The activity called Web scraping refers to the process of automatically extracting information from Web pages using special software. The operation makes it possible to retrieve structured or unstructured data from online sites, in an automated way. An activity that can be useful for public data collection, research, price tracking, content aggregation, competitive analysis and more. But Web scraping can also feed data sets to artificial intelligence generative models with the purpose of training them and answering user questions.

Web scraping involves the use of special software that analyzes the source code of pages by collecting data of interest and sometimes the entire structure of the site. It is a very versatile procedure and in addition to search engine indexing, it is also used for other purposes:

  • Creating contact databases;
  • Monitoring and comparing prices of online offers;
  • Combining data from different online sources;
  • Tracking online presence and reputation;
  • Collection of financial, weather and other data;
  • Monitoring web content for possible changes;
  • Collection of data for research purposes;
  • Performing data mining.

Some Web scraping examples

Examples are numerous: for example, search engines, such as Google, which monitor millions of web pages to collect words, phrases, images, videos and all useful information to provide users with more complete and accurate results. Or price comparison tools that help users find the best deals on certain products or services. Monitoring job ads from multiple websites at once and collecting e-mail addresses for marketing purposes.

Web scraping is legal insofar as you are going to acquire free and public data, not protected by copyright. If anything, the point of discussion concerns the use of the data, which is often sold to third parties in order to create tailored scams and customized spam campaigns. Web portal operators have the right to install appropriate protective measures, but they are often circumvented illegally, violating the terms of service.
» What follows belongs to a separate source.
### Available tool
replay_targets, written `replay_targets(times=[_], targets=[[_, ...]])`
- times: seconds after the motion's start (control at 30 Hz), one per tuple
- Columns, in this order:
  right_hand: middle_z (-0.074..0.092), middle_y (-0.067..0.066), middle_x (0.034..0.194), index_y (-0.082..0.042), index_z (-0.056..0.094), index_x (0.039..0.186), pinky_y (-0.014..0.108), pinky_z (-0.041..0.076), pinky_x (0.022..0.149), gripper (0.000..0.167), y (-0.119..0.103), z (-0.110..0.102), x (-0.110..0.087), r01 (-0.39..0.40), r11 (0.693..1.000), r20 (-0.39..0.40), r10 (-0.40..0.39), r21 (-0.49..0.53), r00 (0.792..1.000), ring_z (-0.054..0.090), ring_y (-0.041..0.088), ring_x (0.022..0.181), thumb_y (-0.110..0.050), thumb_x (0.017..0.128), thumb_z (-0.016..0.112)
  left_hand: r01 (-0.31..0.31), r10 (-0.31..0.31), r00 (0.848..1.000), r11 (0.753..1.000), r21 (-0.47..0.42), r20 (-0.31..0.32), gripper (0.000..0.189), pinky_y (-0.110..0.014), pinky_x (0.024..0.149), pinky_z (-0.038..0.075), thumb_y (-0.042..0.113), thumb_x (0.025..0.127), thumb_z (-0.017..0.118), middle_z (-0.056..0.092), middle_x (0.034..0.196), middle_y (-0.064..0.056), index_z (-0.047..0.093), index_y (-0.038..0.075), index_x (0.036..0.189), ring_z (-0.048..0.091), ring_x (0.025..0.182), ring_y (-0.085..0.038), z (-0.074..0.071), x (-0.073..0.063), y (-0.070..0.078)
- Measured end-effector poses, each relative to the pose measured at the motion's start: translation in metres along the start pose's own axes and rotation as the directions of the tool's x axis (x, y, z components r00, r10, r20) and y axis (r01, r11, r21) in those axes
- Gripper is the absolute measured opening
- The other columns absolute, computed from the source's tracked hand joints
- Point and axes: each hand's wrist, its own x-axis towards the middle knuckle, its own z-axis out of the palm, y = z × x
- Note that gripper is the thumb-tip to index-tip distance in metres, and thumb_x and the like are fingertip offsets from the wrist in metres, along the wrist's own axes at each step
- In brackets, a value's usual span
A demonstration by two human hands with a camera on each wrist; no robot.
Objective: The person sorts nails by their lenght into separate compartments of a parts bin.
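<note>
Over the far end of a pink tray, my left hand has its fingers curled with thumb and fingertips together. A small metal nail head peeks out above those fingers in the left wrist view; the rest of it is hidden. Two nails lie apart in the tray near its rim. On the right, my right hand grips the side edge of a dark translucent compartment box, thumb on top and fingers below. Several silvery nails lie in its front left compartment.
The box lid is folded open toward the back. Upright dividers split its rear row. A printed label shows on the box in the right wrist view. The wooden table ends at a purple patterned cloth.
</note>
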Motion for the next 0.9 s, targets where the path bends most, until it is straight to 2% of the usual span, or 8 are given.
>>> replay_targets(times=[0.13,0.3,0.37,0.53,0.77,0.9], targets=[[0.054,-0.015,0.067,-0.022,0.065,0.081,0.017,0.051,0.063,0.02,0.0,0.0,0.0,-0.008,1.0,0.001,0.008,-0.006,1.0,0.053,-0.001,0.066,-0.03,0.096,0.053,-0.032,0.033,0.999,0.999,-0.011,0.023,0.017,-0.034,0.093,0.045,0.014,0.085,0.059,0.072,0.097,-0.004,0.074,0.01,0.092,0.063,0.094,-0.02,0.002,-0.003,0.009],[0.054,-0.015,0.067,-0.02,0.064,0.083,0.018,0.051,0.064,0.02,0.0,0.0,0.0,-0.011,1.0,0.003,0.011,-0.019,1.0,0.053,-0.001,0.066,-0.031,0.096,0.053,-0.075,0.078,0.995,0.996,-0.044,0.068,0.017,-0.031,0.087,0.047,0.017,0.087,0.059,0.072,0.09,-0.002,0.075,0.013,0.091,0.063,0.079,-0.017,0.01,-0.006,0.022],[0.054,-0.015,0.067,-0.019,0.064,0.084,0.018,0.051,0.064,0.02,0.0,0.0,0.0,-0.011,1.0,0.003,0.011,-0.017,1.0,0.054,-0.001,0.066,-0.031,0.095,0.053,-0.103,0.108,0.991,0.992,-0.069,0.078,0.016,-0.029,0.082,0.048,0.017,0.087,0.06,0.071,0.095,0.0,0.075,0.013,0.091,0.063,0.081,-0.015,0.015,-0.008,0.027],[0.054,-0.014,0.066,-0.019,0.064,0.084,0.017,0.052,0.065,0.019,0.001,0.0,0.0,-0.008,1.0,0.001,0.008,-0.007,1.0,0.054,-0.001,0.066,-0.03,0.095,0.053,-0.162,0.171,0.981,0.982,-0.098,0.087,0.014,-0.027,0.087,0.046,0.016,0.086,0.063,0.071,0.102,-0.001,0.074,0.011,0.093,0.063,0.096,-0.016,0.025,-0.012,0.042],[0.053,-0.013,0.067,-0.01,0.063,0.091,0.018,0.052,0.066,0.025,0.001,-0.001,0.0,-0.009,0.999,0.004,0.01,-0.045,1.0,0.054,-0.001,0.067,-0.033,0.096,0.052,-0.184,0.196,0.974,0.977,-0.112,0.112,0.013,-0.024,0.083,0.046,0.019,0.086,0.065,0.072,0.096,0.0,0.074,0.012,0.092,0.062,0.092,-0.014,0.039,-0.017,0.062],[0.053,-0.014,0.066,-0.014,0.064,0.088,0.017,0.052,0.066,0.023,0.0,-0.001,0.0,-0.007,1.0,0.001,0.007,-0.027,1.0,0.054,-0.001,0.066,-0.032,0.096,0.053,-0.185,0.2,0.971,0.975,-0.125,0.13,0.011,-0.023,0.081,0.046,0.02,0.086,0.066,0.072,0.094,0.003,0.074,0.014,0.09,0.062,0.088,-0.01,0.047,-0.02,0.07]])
It is not possible to constitute a telephone directory other than the DBU. Prior consent is required to use telephone numbers. Contact data may not be collected by web-scraping and the right of users to unsubscribe must be ensured

The measure of the Guarantor

The Privacy Guarantor, however, is very attentive to the problem and recently intervened with a measure against the owner of the website trovanumeri.com: stop the constitution and online dissemination of a telephone directory formed with data through Web scraping and an injunction to pay a penalty of 60 thousand euros. In fact, the current regulatory framework does not allow the creation of generic telephone directories, which are not extracted from the single database (DBU) of telephone numbers and customer identification data of all national fixed and mobile telephone operators.

The Authority's findings showed that the site owner did not have a proper regulatory basis for processing the data; there were no directions on the site for contacting the data controller, and there was no possibility of obtaining data deletion if the appropriate form did not work. The brief privacy notice published also did not indicate the owner of the site, the identification of which required lengthy investigation. The Garante therefore declared the collection, storage and publication of personal data unlawful.

Numerous have been in recent years the appeals to the courts and requests for intervention received by the Guarantor concerning the unauthorized publication of names, addresses, telephone numbers, even of holders of confidential utilities.

In Italy, for example, another well-known case of alleged Web scraping concerns the 2019 lawsuit that Trenitalia has filed against the British company Gobright Media Ltd, the producer of Trenìt, an app that allows users to compare high-speed train fares. The focus of the dispute is data and its license to use it: Trenitalia, in fact, accused the British company of improperly using its database, accessing information such as train traffic management, cost of tickets, timetables, delays, etc... The Rome court first ordered Gobright to cease its Web scraping activity and later authorized the activity, because it did not realize substantial data misappropriation.

Widening the focus, other well-known cases concerning illegal Web scraping by companies that abuse and violate terms of service or copyright regulations should be mentioned.

In a ruling by the U.S. Ninth Circuit Court of Appeals, LinkedIn filed suit to prevent a competitor, HiQ, from scraping personal information from users' public social network profiles. In 2020, the ruling determined that the CFAA law had not been violated because the LinkedIn data being scraped was public (not password-protected).

Another case in the headlines involves Clearview AI: the facial recognition company received a hefty fine for scraping millions of photos of people's faces taken from social media. Clearview AI processed sensitive data without a valid legal basis.

In the trovanumeri.com case, the Guarantor thus reiterated some important principles: those who entrust their contact information to the web, have purposes that are not necessarily to receive marketing communications or see them indexed and further disseminated. Collecting contact data to form lists to be used later for marketing purposes is unlawful. So is disseminating such data in the form of a list

In setting the amount of the fine, the Authority took into account the seriousness of the violation, the large number of subjects whose data was published (approximately 26 million users), the duration of the violation, and the willful nature of the conduct of the holder.

How to defend against web scraping

But is it possible for users to defend themselves against web scraping?

First of all, restricted areas can be created on websites that can only be entered through registration, as is the case on social networks, which have different levels to take advantage of certain content. Or anti-bot services, robots.txt files, or blocking IP addresses of bots can be used. However, it is very important to provide in the terms of service (TOS) of a site an absolute prohibition to use scraping techniques for systematic retrieval of data and information.​​